Sella tursika adalah lekukan kecil di tulang sphenoid di dasar tengkorak. Kelenjar pituitari terletak di atas depresi ini, dengan sella tursika memberikan dukungan dan perlindungan untuk kelenjar. Pada sindrom sella kosong, atau ESS, kelenjar pituitari telah mendatar atau menyusut, yang membuat sella tursika tampak kosong. Sindrom sella kosong terjadi karena berbagai alasan, termasuk akibat tumor hipofisis atau cedera traumatis.
Sindrom sella kosong diklasifikasikan menjadi dua jenis yang berbeda: primer dan sekunder. Pada ESS Primer, penyebab sindrom biasanya adalah defek anatomis yang menyebabkan kelenjar hipofisis mendatar di atas permukaan sella tursika. Salah satu cacat tersebut adalah hasil dari lubang di membran hipofisis. Lubang tersebut memungkinkan kelebihan cairan di ruang hipofisis, memberi tekanan pada kelenjar dan menyebabkannya merata. Bagi wanita, kehamilan bisa menjadi penyebab lain. Kelenjar pituitari dapat membesar selama kehamilan, tetapi setelah wanita melahirkan, ia dapat mengecil hingga kurang dari ukuran normalnya. Selain itu, kelenjar pituitari dapat menyusut setelah menopause.
Orang dengan ESS primer biasanya tidak menunjukkan gejala. Seringkali, seseorang dengan sindrom ini tidak terdiagnosis kecuali dia menjalani tes pencitraan medis untuk alasan yang tidak terkait. Orang dengan sindrom primer terkadang mengalami hipertensi atau sakit kepala, tetapi gejala ini tidak disebabkan oleh sindrom tersebut. Gejala lain yang mungkin termasuk libido rendah, menstruasi tidak teratur pada wanita dan disfungsi ereksi pada pria. Orang dengan jenis sindrom sella kosong ini umumnya tidak memerlukan pengobatan untuk sindrom itu sendiri tetapi mungkin memerlukan pengobatan untuk kondisi terkait seperti tekanan darah tinggi atau disfungsi seksual.

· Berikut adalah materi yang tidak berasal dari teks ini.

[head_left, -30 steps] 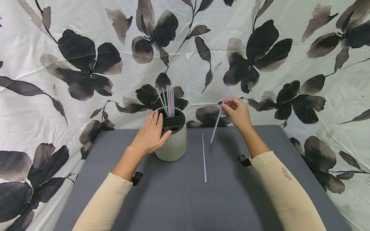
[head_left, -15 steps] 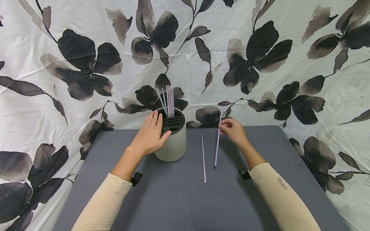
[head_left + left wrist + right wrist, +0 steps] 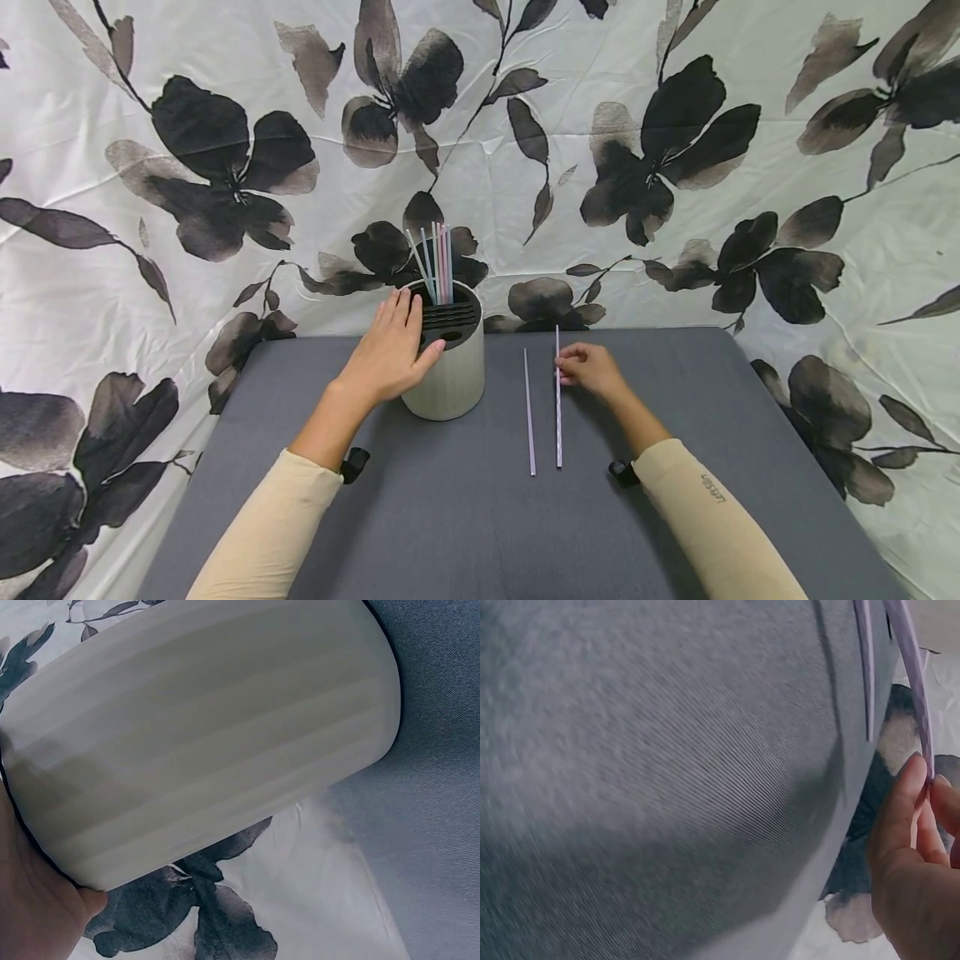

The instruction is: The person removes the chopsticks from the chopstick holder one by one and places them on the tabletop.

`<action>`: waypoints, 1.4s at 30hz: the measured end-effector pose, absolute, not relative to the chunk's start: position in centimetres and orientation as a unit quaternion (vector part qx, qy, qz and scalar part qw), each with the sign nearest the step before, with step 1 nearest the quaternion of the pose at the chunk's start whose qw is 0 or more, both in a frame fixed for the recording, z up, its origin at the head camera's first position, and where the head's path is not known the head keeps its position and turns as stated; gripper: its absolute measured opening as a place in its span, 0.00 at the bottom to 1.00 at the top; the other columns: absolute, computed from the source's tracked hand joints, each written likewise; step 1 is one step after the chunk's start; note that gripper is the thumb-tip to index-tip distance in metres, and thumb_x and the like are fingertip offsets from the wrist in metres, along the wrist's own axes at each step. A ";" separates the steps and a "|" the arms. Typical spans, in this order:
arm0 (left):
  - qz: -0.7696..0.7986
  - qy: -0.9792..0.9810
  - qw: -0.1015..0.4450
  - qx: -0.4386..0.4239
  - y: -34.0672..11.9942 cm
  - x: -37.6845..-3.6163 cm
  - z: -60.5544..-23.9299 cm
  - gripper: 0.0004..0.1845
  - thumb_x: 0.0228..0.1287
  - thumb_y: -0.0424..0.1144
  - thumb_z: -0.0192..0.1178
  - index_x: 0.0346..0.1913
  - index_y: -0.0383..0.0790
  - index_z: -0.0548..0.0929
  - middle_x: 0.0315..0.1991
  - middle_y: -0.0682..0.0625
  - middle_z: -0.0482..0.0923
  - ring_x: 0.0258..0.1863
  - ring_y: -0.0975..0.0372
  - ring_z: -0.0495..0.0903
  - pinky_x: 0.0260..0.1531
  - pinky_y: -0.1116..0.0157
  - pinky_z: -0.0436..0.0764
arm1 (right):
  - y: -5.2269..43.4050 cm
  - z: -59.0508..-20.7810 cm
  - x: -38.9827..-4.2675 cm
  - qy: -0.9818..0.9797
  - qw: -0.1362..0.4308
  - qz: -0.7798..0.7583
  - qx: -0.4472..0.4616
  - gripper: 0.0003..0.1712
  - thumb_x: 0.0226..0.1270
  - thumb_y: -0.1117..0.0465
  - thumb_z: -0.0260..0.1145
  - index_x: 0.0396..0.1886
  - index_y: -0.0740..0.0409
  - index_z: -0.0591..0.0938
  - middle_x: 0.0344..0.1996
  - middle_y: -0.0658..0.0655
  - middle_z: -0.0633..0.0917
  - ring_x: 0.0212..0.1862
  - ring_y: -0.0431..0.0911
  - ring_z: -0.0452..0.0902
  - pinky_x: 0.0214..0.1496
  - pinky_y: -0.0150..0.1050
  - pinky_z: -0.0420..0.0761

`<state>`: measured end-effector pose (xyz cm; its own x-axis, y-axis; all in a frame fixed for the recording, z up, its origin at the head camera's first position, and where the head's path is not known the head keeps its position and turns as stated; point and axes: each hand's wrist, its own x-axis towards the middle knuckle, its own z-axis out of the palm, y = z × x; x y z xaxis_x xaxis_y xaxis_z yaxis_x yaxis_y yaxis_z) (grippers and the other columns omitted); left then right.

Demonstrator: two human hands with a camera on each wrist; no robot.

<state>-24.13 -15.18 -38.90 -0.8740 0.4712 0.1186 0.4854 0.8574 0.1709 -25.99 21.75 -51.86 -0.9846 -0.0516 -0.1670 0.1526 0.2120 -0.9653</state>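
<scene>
My left hand rests on the top rim of a cream round holder, fingers straight and thumb spread. The holder has a black slotted top, and several pale straws stand in its back part. In the left wrist view the holder's ribbed wall fills much of the picture. My right hand pinches a lilac straw near its upper part, between thumb and fingertips. To its left, a second lilac straw lies on the table, nearly parallel. The right wrist view shows the pinched straw close up.
A grey table spreads beneath both hands. Behind it hangs a white cloth with dark flowers, reaching down to the table's back edge. Black wrist straps show at both sleeves.
My right hand has come down and toward me with the lilac straw, which has swung from slanted to nearly parallel with the one on the table. The left hand has stayed put.
</scene>
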 end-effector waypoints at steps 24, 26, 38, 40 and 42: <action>-0.098 -0.963 0.039 -0.248 -15.1 -24.0 -39.0 0.45 0.80 0.61 0.40 0.80 0.25 0.51 0.81 0.28 0.45 0.83 0.40 0.40 0.81 0.44 0.48 | 20.5 -53.1 -25.4 0.784 0.107 -0.603 0.101 0.08 0.68 0.72 0.69 0.42 0.77 0.83 0.22 0.52 0.85 0.21 0.36 0.81 0.26 0.30 0.85; -0.098 -0.963 0.039 -0.248 -15.1 -23.9 -38.9 0.45 0.80 0.62 0.40 0.80 0.25 0.51 0.81 0.28 0.45 0.83 0.40 0.40 0.81 0.44 0.48 | 20.4 -53.0 -25.3 0.788 0.107 -0.599 0.096 0.06 0.67 0.72 0.70 0.38 0.74 0.84 0.20 0.51 0.84 0.20 0.37 0.81 0.25 0.30 0.85; -0.099 -0.963 0.036 -0.247 -15.2 -23.8 -38.7 0.45 0.80 0.62 0.39 0.81 0.26 0.51 0.82 0.28 0.44 0.84 0.41 0.39 0.81 0.45 0.46 | 19.7 -53.0 -25.8 0.851 0.105 -0.504 0.104 0.08 0.66 0.69 0.71 0.38 0.75 0.85 0.17 0.51 0.85 0.17 0.35 0.80 0.23 0.29 0.83; -0.100 -0.963 0.037 -0.249 -15.3 -23.8 -38.7 0.45 0.80 0.62 0.40 0.81 0.26 0.51 0.82 0.28 0.45 0.84 0.41 0.39 0.82 0.45 0.46 | 19.6 -53.0 -25.8 0.855 0.105 -0.497 0.102 0.08 0.66 0.69 0.72 0.37 0.74 0.85 0.17 0.52 0.85 0.17 0.35 0.80 0.22 0.29 0.83; -0.102 -0.963 0.036 -0.249 -15.3 -23.8 -38.7 0.45 0.80 0.62 0.40 0.81 0.26 0.50 0.82 0.29 0.45 0.84 0.41 0.39 0.82 0.45 0.46 | 19.6 -52.9 -25.8 0.860 0.104 -0.490 0.100 0.08 0.65 0.69 0.72 0.36 0.73 0.86 0.17 0.52 0.85 0.17 0.35 0.80 0.22 0.30 0.83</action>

Pada ESS sekunder, sindrom tersebut merupakan akibat dari kerusakan yang menyebabkan kelenjar pituitari menyusut. Pembedahan, cedera kepala traumatis atau terapi radiasi dapat menyebabkan kerusakan pada kelenjar pituitari yang dapat menyebabkan ESS. Atau, sindrom ini dapat terjadi akibat pertumbuhan tumor yang mengganggu ruang yang ditempati oleh kelenjar pituitari.
Hormon yang diproduksi oleh kelenjar pituitari mempengaruhi organ seks, tiroid dan kelenjar adrenal, sehingga ESS sekunder mungkin berhubungan dengan cacat pada organ-organ ini. Gejala sindrom sella kosong sekunder bervariasi tergantung pada jenis kelamin individu dengan kondisi tersebut, karena keterlibatan organ seks. Gejala yang mungkin terjadi termasuk infertilitas, libido rendah atau disfungsi seksual, menstruasi tidak teratur atau tidak ada, berkurangnya toleransi terhadap infeksi dan ambang stres yang lebih rendah. Pengobatan gejala ESS sekunder melibatkan pengobatan hormon sintetis untuk menggantikan hormon yang kurang.